__TASK INSTRUCTIONS__
Which lines in the records below contain the word "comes"? Copy each one.

__INPUT RECORDS__
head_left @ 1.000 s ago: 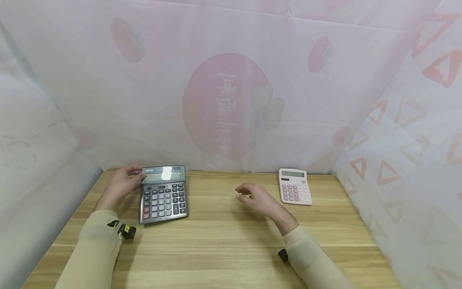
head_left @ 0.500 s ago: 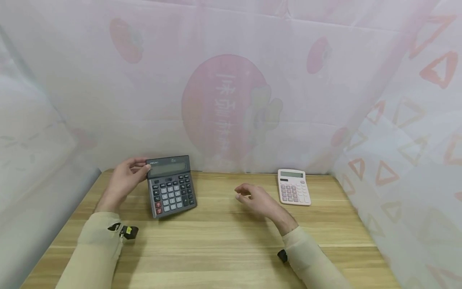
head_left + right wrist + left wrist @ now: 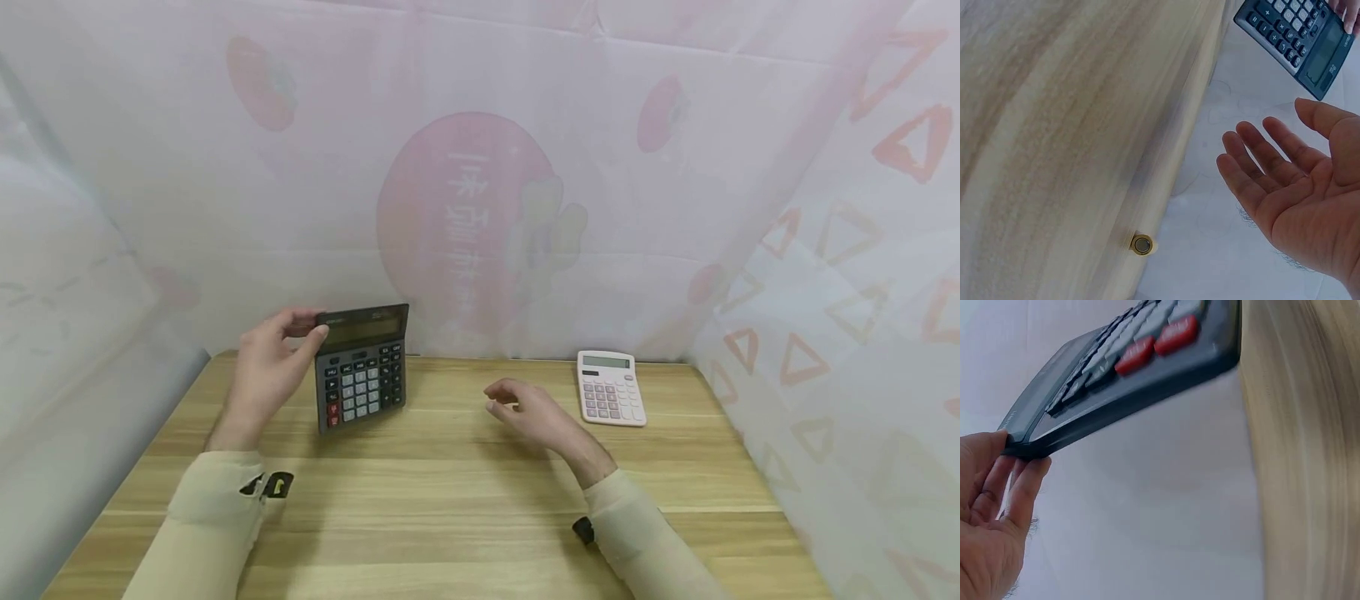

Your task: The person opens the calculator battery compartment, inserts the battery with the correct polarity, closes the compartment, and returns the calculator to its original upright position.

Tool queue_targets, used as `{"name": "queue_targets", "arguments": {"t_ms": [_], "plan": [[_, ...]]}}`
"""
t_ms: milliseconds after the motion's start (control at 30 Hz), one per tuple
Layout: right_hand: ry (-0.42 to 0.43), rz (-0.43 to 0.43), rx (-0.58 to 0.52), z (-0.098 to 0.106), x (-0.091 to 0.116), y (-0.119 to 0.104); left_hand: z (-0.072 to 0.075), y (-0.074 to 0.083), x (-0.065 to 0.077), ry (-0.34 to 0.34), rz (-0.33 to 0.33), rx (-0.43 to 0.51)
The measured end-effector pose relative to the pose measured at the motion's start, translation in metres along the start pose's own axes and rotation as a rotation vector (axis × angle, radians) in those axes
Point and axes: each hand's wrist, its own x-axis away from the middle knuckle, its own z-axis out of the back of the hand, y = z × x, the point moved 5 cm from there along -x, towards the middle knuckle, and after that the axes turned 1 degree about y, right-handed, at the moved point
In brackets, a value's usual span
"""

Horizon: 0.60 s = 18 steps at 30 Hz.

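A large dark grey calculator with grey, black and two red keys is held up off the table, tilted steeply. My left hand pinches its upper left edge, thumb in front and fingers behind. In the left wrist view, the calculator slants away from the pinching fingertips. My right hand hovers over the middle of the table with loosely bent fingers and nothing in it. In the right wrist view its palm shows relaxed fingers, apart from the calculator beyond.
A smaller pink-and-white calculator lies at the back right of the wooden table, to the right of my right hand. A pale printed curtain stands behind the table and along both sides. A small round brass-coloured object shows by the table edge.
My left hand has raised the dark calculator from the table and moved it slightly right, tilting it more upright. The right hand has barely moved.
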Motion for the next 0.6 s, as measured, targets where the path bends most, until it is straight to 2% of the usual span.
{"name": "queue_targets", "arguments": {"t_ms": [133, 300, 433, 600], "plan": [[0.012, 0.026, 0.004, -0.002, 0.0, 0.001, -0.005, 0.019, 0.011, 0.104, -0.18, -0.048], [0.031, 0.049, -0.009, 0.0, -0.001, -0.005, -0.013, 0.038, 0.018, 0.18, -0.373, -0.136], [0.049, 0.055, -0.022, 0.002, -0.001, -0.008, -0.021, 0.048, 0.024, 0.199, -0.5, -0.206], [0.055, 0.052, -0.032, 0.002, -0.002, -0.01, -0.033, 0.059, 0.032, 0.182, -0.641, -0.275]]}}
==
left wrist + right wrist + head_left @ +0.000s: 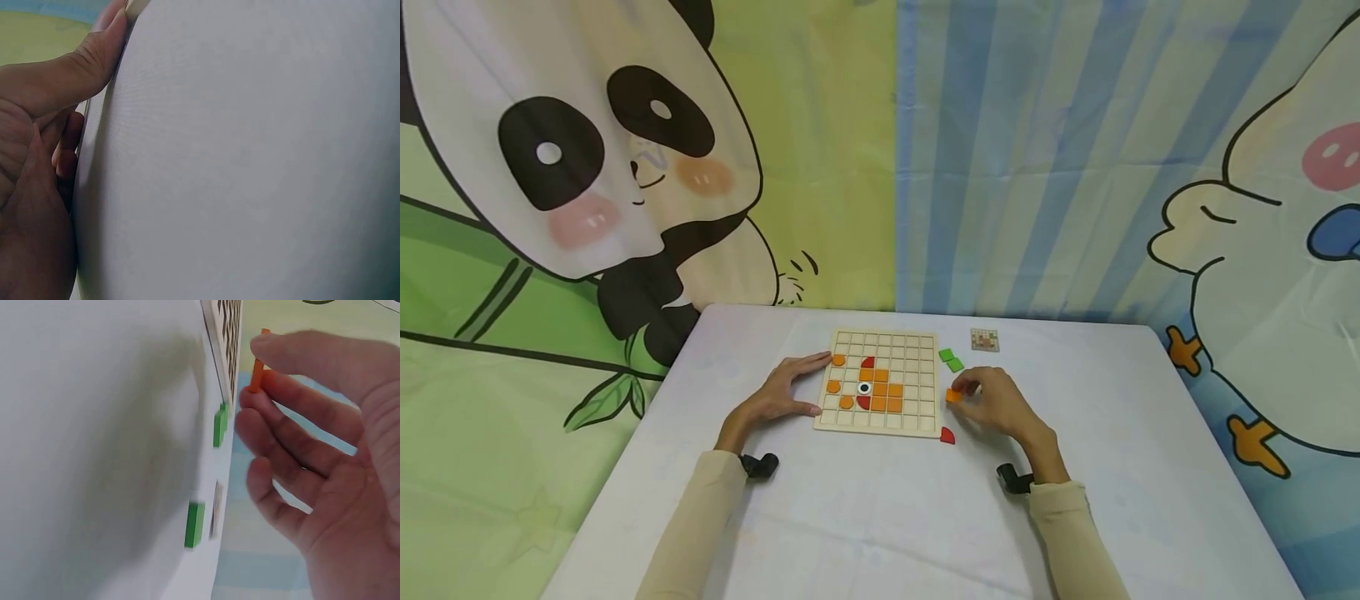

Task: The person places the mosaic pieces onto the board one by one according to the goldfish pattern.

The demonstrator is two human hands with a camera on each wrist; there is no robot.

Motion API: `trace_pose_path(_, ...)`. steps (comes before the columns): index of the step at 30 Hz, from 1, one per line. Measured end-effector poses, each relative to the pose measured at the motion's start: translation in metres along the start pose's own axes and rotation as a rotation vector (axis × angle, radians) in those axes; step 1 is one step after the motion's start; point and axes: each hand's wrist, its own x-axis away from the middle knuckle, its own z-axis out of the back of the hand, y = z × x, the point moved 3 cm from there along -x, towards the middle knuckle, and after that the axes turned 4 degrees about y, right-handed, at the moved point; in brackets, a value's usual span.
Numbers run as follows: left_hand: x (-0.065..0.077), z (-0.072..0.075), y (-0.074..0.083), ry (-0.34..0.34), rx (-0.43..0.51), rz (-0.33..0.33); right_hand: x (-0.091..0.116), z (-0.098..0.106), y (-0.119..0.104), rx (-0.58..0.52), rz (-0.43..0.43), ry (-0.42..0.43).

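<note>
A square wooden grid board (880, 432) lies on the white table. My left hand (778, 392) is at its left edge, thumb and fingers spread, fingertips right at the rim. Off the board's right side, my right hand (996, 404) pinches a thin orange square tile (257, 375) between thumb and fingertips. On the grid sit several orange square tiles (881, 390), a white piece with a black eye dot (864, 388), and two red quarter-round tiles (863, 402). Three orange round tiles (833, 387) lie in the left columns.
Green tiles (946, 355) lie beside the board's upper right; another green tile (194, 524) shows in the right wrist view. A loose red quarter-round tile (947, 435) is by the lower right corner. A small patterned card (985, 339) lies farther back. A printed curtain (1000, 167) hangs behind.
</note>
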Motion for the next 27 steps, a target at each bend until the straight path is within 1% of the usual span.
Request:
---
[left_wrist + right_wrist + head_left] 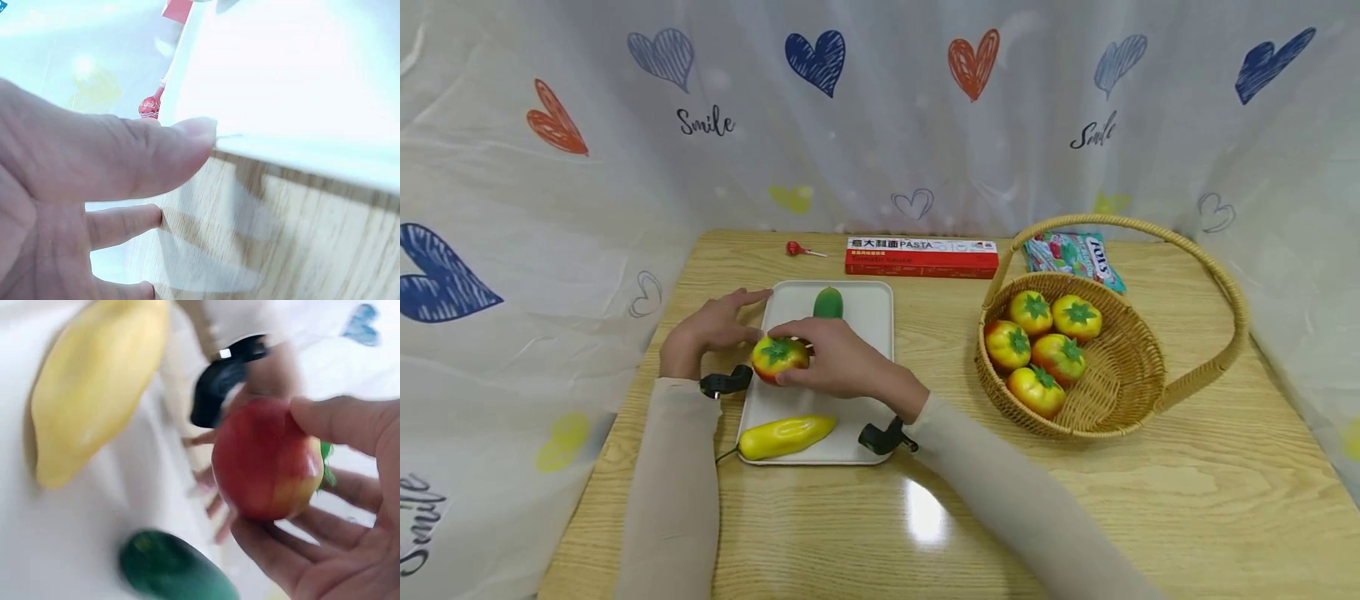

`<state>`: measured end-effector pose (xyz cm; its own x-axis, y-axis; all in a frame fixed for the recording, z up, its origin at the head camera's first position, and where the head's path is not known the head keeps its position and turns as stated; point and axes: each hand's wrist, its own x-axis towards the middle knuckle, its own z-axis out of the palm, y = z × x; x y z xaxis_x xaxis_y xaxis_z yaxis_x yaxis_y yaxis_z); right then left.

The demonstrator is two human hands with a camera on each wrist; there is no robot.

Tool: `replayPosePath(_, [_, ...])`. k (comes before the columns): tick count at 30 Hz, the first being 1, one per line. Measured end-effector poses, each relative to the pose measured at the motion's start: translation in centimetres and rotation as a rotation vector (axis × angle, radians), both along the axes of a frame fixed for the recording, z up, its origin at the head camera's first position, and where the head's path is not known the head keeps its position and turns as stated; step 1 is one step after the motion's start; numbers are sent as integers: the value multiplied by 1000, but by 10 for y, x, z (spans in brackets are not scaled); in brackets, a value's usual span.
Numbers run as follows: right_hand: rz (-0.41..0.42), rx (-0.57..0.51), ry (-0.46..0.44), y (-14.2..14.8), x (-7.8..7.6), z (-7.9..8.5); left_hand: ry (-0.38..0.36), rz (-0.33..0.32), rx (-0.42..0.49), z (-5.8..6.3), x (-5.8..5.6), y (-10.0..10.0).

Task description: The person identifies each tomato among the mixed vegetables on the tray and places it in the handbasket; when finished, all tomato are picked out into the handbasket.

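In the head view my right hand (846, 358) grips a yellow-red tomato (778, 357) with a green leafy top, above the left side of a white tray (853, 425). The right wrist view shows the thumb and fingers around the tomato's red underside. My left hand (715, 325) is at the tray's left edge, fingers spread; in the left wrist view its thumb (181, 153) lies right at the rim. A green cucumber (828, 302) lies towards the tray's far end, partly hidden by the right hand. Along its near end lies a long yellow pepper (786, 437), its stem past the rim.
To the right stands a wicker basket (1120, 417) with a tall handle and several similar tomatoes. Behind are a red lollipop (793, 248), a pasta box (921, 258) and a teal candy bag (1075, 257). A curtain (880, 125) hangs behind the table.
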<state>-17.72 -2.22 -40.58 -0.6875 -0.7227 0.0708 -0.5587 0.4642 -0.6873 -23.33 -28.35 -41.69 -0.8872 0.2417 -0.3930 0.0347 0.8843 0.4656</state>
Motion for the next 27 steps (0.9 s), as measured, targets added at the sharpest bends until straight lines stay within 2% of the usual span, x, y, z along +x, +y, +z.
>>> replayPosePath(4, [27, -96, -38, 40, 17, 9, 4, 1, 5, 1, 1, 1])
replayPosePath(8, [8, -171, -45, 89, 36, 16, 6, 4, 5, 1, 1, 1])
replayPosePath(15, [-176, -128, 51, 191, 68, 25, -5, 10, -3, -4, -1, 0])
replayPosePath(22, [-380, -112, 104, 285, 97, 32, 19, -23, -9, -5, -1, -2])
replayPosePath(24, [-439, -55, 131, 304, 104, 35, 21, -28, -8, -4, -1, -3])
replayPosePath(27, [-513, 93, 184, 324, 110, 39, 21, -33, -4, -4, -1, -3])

__ANSWER TO THIS PROBLEM__
Motion API: `trace_pose_path(_, ...)`. steps (comes before the columns): index of the step at 30 Hz, from 1, one per line. Measured end-effector poses, each relative to the pose measured at the motion's start: translation in metres along the start pose's own axes and rotation as a rotation vector (axis × angle, radians) in those axes; step 1 is one step after the motion's start; point and axes: each hand's wrist, its own x-axis away from the middle knuckle, its own z-axis out of the back of the hand, y = z × x, the point moved 3 cm from there along -x, towards the middle knuckle, and after that the axes turned 4 degrees about y, right-handed, at the moved point; in brackets, a value's usual span.
Tool: `replayPosePath(_, [_, ...])`. k (comes before the columns): tick count at 30 Hz, the first being 1, one per line. Measured end-effector poses, each relative to the pose measured at the motion's start: translation in centimetres and rotation as a rotation vector (axis × angle, radians), both along the axes of a frame fixed for the recording, z up, its origin at the head camera's first position, and where the head's path is not known the head keeps its position and turns as stated; step 1 is one step after the motion's start; numbers are sent as integers: the value multiplied by 1000, but by 10 for y, x, z (spans in brackets are not scaled); in brackets, a value's usual span.

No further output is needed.